----- Records to process -----

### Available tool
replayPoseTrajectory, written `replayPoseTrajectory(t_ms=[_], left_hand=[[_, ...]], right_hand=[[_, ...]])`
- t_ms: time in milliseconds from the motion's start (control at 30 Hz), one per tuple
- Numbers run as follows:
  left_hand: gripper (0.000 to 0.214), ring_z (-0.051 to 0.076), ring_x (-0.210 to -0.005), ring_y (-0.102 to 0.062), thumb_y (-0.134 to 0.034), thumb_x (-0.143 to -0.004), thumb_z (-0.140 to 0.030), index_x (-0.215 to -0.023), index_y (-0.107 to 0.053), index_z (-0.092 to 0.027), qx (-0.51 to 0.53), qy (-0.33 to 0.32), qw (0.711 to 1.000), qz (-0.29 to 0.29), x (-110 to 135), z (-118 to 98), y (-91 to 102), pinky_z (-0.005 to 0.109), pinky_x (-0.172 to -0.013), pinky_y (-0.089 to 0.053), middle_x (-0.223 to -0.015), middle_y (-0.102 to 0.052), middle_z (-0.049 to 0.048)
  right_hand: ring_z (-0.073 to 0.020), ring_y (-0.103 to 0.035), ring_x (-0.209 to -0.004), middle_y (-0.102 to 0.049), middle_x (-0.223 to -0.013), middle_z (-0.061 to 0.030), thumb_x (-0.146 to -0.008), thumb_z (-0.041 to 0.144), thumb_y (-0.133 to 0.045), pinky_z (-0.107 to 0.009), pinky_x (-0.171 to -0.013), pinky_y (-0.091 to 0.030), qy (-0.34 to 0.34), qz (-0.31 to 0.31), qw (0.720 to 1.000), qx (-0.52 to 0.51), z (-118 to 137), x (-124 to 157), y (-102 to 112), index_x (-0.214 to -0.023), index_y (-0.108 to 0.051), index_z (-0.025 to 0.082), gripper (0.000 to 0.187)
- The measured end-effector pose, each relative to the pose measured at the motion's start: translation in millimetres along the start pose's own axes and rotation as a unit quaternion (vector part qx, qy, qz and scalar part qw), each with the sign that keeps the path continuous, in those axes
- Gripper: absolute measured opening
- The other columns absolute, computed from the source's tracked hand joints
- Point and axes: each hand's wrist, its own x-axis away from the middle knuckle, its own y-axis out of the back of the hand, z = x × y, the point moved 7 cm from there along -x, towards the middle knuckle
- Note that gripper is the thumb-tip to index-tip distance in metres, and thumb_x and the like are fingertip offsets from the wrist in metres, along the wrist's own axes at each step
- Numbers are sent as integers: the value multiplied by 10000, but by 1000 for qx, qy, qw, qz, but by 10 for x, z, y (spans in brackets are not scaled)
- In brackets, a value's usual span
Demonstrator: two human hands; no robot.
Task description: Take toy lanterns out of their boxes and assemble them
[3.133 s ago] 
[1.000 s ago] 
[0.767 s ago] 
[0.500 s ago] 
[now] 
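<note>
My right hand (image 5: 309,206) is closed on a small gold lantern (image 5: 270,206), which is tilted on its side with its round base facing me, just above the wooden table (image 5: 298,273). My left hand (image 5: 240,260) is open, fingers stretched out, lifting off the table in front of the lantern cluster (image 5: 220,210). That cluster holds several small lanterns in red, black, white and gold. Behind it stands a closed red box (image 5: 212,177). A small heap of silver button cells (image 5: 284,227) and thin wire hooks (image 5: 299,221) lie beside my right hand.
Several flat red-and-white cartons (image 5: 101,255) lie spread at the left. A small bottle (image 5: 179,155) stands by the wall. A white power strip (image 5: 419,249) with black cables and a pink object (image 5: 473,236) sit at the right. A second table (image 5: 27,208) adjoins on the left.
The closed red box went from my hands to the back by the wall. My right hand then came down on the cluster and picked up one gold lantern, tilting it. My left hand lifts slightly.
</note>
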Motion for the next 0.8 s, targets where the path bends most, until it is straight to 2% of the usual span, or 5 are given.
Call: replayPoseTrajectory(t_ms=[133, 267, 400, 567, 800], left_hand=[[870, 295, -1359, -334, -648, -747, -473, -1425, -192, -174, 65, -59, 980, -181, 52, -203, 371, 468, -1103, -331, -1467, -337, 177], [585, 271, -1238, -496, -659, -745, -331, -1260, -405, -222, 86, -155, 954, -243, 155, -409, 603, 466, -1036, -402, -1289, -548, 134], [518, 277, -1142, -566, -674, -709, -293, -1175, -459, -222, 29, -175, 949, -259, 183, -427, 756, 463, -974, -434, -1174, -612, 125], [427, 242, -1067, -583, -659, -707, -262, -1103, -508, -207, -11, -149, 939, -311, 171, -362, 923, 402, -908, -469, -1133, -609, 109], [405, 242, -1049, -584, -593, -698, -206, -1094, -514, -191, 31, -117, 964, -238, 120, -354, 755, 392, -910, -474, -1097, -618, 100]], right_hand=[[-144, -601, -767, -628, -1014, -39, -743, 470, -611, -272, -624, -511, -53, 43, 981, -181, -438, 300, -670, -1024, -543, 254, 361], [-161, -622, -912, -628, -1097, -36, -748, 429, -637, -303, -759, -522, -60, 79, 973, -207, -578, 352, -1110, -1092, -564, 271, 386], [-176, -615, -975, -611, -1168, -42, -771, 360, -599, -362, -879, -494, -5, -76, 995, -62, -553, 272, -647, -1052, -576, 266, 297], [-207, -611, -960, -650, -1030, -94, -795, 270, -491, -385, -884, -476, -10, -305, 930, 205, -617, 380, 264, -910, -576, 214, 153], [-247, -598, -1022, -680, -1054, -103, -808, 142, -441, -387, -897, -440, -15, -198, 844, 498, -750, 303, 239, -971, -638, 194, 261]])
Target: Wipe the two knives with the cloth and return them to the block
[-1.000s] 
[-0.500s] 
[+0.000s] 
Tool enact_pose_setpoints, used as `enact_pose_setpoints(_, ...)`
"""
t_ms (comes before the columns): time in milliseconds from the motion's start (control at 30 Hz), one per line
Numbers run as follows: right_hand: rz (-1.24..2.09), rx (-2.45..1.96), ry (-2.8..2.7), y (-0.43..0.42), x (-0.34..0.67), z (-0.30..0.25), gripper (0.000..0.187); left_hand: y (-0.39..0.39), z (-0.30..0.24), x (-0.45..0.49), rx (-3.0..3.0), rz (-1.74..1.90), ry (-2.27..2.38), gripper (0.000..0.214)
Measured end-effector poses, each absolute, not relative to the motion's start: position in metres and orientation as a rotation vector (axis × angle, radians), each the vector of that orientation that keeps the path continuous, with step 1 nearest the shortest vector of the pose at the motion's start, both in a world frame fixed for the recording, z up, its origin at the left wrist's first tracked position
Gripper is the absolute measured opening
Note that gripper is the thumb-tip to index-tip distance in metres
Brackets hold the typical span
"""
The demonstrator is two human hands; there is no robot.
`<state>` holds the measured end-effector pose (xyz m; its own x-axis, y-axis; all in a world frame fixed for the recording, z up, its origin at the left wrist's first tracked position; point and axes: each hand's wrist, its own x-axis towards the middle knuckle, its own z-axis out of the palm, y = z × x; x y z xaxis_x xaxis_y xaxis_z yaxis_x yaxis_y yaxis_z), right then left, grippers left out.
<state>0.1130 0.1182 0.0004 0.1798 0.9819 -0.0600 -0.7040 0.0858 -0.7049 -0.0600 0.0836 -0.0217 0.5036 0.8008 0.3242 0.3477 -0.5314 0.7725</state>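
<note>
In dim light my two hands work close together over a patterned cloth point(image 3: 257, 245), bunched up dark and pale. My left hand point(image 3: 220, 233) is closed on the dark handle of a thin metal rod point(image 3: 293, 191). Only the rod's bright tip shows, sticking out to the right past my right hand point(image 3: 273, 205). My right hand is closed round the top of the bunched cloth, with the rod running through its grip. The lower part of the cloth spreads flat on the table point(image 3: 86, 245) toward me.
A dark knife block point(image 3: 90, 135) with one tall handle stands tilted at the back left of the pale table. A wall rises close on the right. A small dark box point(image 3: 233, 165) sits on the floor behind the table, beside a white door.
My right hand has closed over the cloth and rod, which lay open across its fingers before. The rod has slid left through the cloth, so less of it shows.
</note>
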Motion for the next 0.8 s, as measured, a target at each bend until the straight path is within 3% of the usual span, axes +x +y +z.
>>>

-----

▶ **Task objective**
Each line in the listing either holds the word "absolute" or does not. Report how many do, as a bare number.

▶ **Completed exercise**
4